Y es que toda la mansión es como un decadente santuario donde únicamente se espera la llegada de la muerte, ya que tanto Roderick como su hermana Madeleine (Myrna Fahey) sufren de una progresiva enfermedad de los sentidos, lo que no impide a Roderick distraerse con un laúd, pero imposibilita que la joven, en palabras de su hermano, pueda aventurarse más allá de la residencia. Ella no puede salir de aquí, especifica. ¿Predestinación o sugestión forzosa?
En este sentido, el romanticismo del relato es dual. De una parte, la adscripción al espíritu del género literario y cinematográfico del gótico, por medio de los elementos más reconocibles -o icónicos- del mismo: ambientes decrépitos y oscuros, pasadizos secretos, visita a la cripta familiar, pérdida de la identidad, personalidades atormentadas en espacios decadentes, la soledad –no deseada, en este caso-, sensibilidades extremadas -herencia del ímpetu y la tormenta- y una fatalidad de raigambre determinista. De otra, está el romance, del que solo se muestran sus consecuencias, entre Philip y Madeleine, cuando esta última tuvo ocasión, en irrepetible oportunidad, de visitar la ciudad de Boston.

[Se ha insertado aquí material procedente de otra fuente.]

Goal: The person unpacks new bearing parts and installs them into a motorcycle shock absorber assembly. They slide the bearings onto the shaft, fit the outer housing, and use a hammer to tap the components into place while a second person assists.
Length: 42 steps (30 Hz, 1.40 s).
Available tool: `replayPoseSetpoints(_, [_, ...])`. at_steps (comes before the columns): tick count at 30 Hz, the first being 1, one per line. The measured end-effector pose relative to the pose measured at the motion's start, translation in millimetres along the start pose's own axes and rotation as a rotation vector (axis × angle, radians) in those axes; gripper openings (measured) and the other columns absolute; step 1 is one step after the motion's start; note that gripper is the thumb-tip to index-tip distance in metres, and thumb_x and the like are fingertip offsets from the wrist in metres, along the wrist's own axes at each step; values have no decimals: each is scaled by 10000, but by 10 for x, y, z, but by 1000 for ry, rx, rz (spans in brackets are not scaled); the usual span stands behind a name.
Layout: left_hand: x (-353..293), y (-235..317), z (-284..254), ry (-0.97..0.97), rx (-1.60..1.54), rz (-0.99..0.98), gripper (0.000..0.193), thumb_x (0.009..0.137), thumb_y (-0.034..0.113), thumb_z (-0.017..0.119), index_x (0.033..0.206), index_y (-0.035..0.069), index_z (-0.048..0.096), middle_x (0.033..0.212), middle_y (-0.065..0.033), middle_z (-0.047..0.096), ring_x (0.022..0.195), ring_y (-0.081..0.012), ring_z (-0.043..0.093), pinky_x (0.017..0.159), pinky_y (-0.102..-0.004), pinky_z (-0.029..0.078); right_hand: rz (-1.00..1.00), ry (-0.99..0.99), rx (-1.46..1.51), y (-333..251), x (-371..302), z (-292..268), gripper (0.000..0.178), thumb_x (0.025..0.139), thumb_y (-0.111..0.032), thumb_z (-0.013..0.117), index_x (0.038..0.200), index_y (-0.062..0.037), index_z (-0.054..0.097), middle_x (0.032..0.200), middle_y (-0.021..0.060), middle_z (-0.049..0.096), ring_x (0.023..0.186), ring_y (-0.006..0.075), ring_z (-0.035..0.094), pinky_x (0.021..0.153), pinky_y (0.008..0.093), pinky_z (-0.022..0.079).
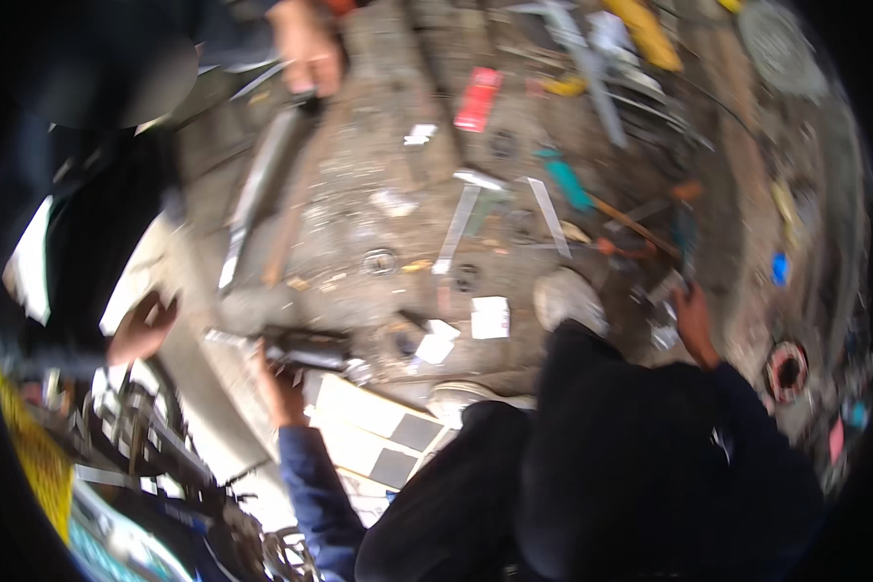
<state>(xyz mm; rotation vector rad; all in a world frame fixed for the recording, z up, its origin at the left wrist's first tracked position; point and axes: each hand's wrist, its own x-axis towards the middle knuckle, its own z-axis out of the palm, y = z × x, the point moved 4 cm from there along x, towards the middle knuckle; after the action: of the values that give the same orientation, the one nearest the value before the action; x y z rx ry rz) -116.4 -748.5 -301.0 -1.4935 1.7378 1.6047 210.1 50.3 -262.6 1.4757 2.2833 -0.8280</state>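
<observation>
My left hand point(279, 388) is wrapped round a dark metal cylinder point(306, 349) with a thinner, silvery end pointing left. The cylinder is held low over the near left of the work surface. My right hand point(695, 325) is at the right, beyond my knee, close to some small silvery pieces point(663, 325) and a screwdriver-like tool with an orange shaft point(635, 228). Motion blur smears its fingers, so a hold cannot be made out. White paper pieces point(490, 317) lie between my left hand and my shoe.
Another person's hand point(308, 53) holds a long silvery tube point(262, 189) at the upper left; a second hand point(144, 330) hangs below. A red packet point(477, 99), a green-handled tool point(563, 179), metal rings point(379, 262) and a metal caliper-like tool point(587, 73) lie on the stained ground.
</observation>
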Motion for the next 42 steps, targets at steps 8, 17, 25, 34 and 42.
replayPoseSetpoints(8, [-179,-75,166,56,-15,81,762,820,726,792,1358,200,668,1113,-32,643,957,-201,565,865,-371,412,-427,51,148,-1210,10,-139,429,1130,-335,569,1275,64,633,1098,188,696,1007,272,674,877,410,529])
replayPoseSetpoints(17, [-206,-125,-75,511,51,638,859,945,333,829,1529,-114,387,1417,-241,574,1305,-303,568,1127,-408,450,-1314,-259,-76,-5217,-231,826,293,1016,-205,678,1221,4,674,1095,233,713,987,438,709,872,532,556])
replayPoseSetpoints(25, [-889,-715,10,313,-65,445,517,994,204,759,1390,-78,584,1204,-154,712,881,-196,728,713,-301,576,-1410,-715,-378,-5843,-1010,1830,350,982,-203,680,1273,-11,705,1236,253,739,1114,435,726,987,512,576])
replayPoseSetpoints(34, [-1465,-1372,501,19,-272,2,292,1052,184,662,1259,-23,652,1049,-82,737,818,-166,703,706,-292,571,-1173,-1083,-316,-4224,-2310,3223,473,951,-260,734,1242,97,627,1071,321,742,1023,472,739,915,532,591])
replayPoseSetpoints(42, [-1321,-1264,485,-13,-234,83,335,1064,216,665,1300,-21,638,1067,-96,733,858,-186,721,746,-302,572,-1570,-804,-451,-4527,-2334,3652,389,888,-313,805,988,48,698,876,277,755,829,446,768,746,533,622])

Además, interesante es señalar que, tal y como Roderick comenta, la mansión fue trasladada bloque a bloque, ya con el mal en su interior, desde su ubicación original en Inglaterra. Un mal que, de nuevo según Roderick, puede perpetuarse con la muerte sin necesidad de herederos físicos… como un ente real, orgánico y, aún en su mortandad, vitalicio, heredero de sí mismo (ahora el mal es la casa en sí).

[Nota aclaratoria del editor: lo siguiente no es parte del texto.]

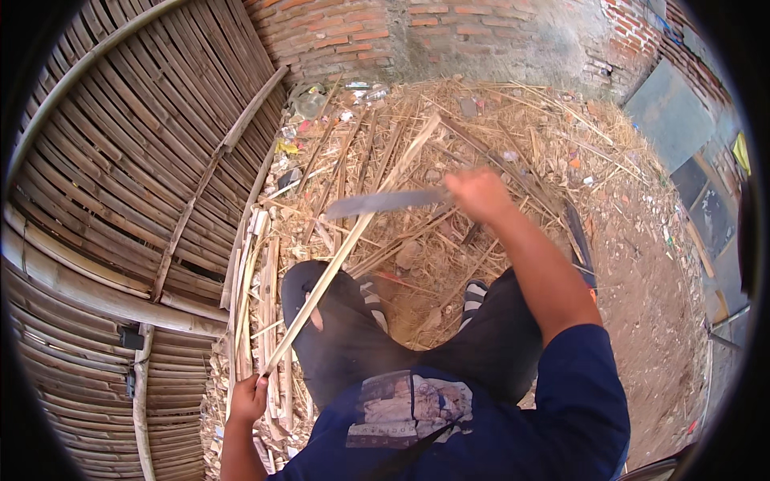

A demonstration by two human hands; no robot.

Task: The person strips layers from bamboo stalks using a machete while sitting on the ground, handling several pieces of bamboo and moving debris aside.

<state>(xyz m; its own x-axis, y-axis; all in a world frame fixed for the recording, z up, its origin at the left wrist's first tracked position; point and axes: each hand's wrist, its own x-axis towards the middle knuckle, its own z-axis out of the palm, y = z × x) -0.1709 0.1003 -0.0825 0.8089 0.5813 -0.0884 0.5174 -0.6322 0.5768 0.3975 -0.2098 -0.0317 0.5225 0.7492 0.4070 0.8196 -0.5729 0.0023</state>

No obstante, los cimientos están carcomidos, el suelo es inestable y los habitantes no poseen tales descendientes, así que morirán con la casa, como señala Bristol, otro ocupante que lleva allí aprisionado toda una vida.
Por ello resulta especialmente desoladora la imagen última de los restos de la mansión Usher, contemplados desde un futuro indefinido y envueltos por la neblina, en una composición que recuerda los paisajes más misteriosos y abandonados del pintor romántico Caspar David Friedrich (1774-1840). Un retrato final rematado por la efectiva música de Les Baxter (1922-1996), la lúgubre fotografía de Floyd Crosby (1899-1985) y las luctuosas palabras de Edgar Allan Poe.